Now to the reviewers!

To Agent Silver: Another one night stand? Ye gods, no! The brown-eyed boy is in fact Harry Octavian Osborn, first mentioned at the end of Chapter 1. Keep reading.

To moonjava: Thanks.

To psychospiff: Probably not. I think I have serious relationship issues myself...fortunately nothing like I put in my stories.

Read and review, ask questions, comment, give compliments and criticism! Tell me what you like and what you don't! Flames will be returned with a sarcastic answer. Now get to it.

Chapter 6: Her Vestal Livery

"Arise, fair sun, and kill the envious moon,

Who is already sick and pale with grief,

That thou her maid art far more fair than she:

Be not her maid, since she is envious;

Her vestal livery is but sick and green,

And none but fools do wear it; cast it off."

--William Shakespeare, Romeo and Juliet

(Author's note: This chapter should have a rating equivalent to pg-13 for...uh, adult themes. You have been advised.)

"Just call me the ice prince," Austin had said to May on their honeymoon night. Austin had refused to consummate his marriage to May. He wanted to hold and cuddle her; but that was it. He even refused to take off his green silk pajamas, a wedding gift from his aunt Laufey.

May's poor, dear husband was self-conscious; he thought himself disfigured and deformed. He was embarrassed by the steel band that encircled his midsection from his lower chest to his hips; the artificial spine that extended from the bottom of the harness to the nape of his neck; the pink scars that surrounded them both; and most of all the long, pincered tentacles fixed on the middle of his back.

But every day May had looked into his big brown eyes and told him that she loved him and that he was handsome, no matter what he looked like, whom his father was, or what was attached to his body. Gradually, Austin came to believe it too, and he gradually warmed up, so to speak, and that most pleasurable of all marriage duties became less unpleasant.

However, after try after try, the couple still could not produce a child, which they both wanted dearly. May worried that the mutations in her genes that gave her the famous spidey-powers were causing all the problems. Austin eventually suggested trying artificial insemination.

"A test-tube baby?" May had asked.

"Don't make it sound so negative," her husband said.

And after the fourth try, the twins Ottoline Mary and Parker Marie were born.

It was the oldest trick in the book: Noreen had become pregnant to hang onto Austin. She knew that May had had trouble conceiving, and their twin daughters were from artificial insemination. Noreen also knew that May had become pregnant again a year after the twins were born. The son who would have been Austin Benjamin Smith was stillborn.

How did she know?

Because her long dead grandfather told her so, from the mirror in the closet. He also told her what she had to do.
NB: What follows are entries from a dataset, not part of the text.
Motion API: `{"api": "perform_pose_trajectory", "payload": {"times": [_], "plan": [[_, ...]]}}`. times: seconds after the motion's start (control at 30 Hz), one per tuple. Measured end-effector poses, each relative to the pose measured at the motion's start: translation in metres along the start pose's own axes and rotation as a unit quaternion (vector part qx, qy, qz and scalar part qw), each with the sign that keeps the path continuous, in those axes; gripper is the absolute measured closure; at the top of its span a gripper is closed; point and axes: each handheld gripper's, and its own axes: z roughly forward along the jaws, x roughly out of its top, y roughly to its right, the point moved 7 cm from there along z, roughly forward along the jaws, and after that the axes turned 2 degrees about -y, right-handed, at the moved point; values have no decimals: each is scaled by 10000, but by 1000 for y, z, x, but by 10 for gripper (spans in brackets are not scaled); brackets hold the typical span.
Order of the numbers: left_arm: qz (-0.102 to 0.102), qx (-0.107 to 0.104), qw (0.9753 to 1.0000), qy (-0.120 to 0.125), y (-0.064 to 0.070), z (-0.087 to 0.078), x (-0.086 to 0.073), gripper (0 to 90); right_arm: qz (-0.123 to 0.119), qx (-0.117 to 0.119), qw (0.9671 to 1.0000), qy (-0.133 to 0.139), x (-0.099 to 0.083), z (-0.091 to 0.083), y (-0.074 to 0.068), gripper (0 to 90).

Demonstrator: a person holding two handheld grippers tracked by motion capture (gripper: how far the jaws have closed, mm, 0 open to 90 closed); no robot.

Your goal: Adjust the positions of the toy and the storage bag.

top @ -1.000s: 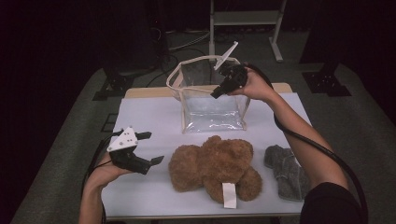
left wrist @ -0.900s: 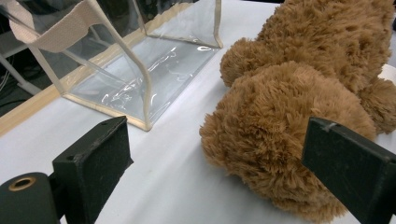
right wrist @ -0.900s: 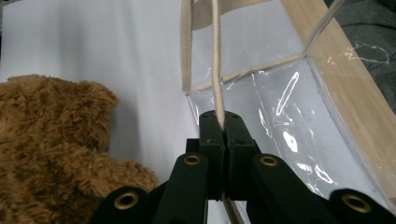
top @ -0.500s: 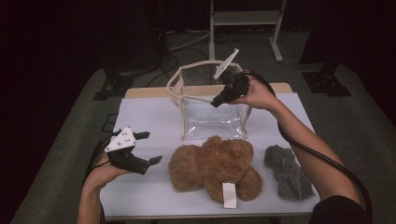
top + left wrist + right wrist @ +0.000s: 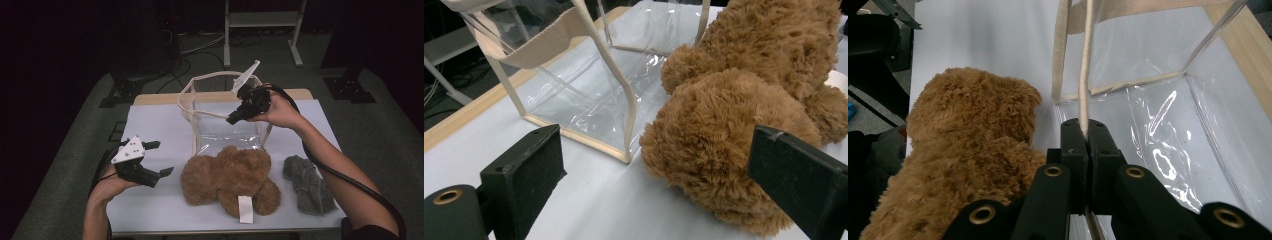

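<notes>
Hidden parts: bag [image 5: 227,120] base on the near side sits behind the teddy bear [image 5: 227,177]; in the right gripper view the strap runs down between the jaws and its lower end is lost behind them.
Cut off: bag top in the left gripper view; the bear's far end in both gripper views.
Hard to tell: the bag's clear walls show mostly as glare and creases.
Bag look: see-through plastic, boxy, standing upright with its mouth open, cream fabric trim along edges and rim, cream strap [image 5: 1083,75].
Bag place: on the white table [image 5: 150,125], directly behind the bear and touching it.
Right gripper [image 5: 234,119]: at the bag's near rim, jaws pressed together on the strap.
Left gripper [image 5: 161,158]: left of the bear and near the bag's front left corner, jaws spread wide with nothing between them, aimed at the bear's furry end.
Bear: brown, fluffy, lying flat, white tag [image 5: 245,209] at its front edge.
Grey cloth [image 5: 308,181]: crumpled, to the bear's right, well clear of the bag.
</notes>
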Motion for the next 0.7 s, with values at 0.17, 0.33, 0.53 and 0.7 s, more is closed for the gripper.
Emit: {"api": "perform_pose_trajectory", "payload": {"times": [0.17,0.33,0.53,0.7], "plan": [[-3,-11,10000,-14,0,1,0,73,24,34,10000,-28,-2,2,-4,870],[-15,-11,10000,4,0,0,-1,73,56,19,10000,-7,-3,3,-4,867],[-41,0,10000,2,-1,0,-2,73,179,-1,9997,157,0,-7,-3,680],[-60,14,10000,-5,-2,-1,-3,73,69,-77,9991,416,5,-26,-11,481]]}}
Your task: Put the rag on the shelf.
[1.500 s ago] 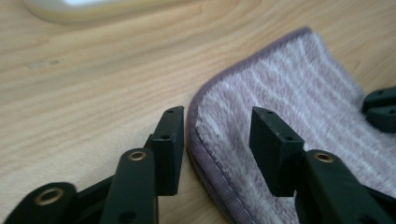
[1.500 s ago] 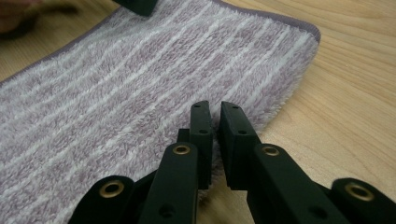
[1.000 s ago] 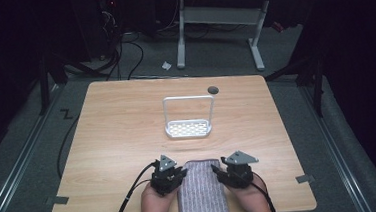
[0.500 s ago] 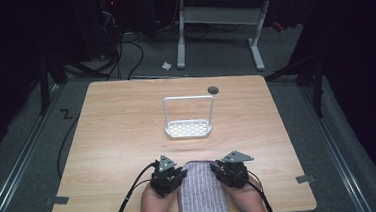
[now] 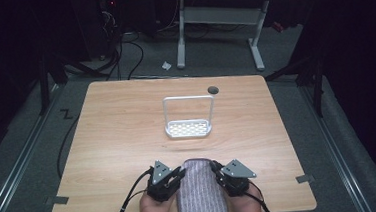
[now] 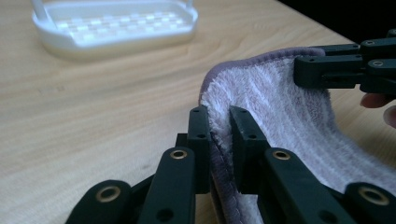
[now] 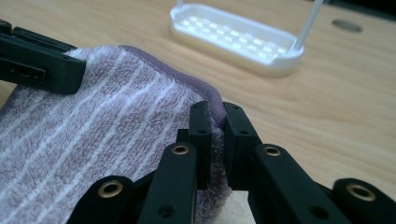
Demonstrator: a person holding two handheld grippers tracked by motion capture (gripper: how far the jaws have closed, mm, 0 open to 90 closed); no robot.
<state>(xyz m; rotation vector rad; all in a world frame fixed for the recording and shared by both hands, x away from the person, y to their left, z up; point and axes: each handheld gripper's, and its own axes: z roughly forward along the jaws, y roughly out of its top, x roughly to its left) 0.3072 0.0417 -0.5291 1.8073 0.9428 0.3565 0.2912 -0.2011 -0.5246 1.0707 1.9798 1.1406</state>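
I am looking at a lilac towel (image 5: 200, 190) with thin white stripes, a fluffy pile and a darker stitched hem, lying at the near edge of the table (image 5: 113, 141) between my two hands. My left gripper (image 6: 219, 123) is pinching the towel's left far corner, jaws clamped onto the hem. My right gripper (image 7: 218, 119) is biting the right far corner the same way. A white rack (image 5: 188, 128) is sitting farther out, well apart.
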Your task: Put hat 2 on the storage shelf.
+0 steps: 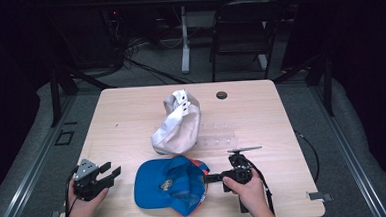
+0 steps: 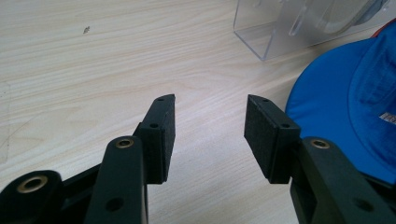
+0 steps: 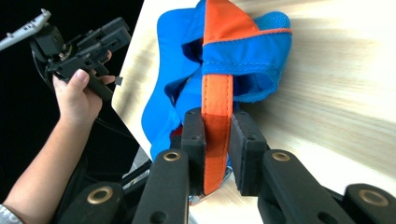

Nobody at the fertility clinic quite knew what to make of it. Most of the graveyard shift employees were either unconscious or dead, and there were fragments of little orange balls strewn about. The smell of smoke filled the air. Strangely, nothing else was damaged, and all the vials of sperm samples were soon accounted for, except one, marked with the initials A.O.S. It appeared that whoever was the culprit, they knew what they were looking for.

And after she had impregnated herself with the stolen sample, Noreen had undergone amniocentesis and several genetic tests. Not because she was concerned about the genetic mutations caused by the formula she had taken so long ago; because if the baby had been a girl, Noreen would have it aborted. It had to be a perfect boy.

She was giving Austin the son he lost. And he would owe her for that forever.

The boy was going to be as strong and as beautiful as his mother and as brilliant and powerful as his father. He would have big shoes to fill but he would fill them; Noreen would see to that.